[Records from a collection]
Start of Block

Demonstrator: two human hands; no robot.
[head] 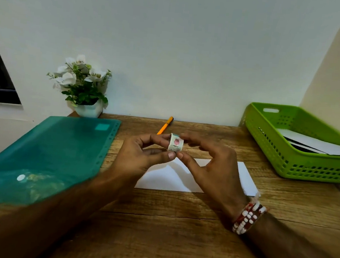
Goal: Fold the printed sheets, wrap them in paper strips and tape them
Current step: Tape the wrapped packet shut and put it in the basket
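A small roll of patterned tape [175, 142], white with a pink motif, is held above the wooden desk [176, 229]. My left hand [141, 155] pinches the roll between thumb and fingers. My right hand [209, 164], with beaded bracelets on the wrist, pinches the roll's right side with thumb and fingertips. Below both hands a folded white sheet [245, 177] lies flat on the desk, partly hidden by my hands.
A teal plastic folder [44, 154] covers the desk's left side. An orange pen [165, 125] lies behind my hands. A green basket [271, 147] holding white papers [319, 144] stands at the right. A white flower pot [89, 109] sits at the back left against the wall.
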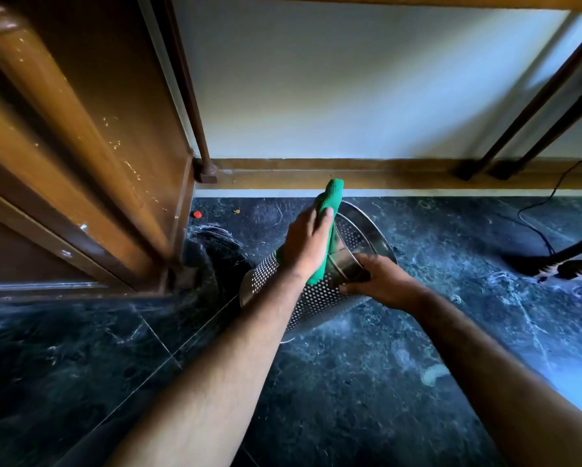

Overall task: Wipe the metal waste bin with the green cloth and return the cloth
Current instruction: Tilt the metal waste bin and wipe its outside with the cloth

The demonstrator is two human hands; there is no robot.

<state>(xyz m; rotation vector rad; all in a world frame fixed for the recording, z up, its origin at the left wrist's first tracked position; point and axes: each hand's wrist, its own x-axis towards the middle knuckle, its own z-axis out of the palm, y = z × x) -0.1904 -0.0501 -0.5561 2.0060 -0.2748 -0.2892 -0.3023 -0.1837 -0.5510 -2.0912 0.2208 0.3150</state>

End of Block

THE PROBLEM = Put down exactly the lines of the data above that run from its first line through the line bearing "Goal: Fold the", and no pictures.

REPLY TO THE TASK =
Demonstrator: two human hands; no robot.
[head] 
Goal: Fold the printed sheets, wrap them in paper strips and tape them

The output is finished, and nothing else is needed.